__TASK REQUIREMENTS__
Answer with the exact lines of the following material from the one containing "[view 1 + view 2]" through the one containing "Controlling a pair", both end lines included.

__SUPPLIED MATERIAL__
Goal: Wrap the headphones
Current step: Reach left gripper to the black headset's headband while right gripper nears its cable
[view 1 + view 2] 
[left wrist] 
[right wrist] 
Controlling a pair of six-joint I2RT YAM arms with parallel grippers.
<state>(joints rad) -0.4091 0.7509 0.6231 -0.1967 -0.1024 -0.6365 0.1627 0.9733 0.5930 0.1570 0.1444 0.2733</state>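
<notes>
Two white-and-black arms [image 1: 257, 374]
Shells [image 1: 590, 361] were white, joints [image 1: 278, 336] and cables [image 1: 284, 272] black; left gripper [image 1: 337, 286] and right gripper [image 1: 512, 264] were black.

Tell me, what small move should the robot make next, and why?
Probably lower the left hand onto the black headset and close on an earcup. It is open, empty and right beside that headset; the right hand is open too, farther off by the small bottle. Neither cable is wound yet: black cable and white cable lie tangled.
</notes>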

__ANSWER TO THIS EXERCISE__
[view 1 + view 2] 
[left wrist] 
[right wrist] 
Controlling a pair of six-joint I2RT YAM arms with parallel grippers.

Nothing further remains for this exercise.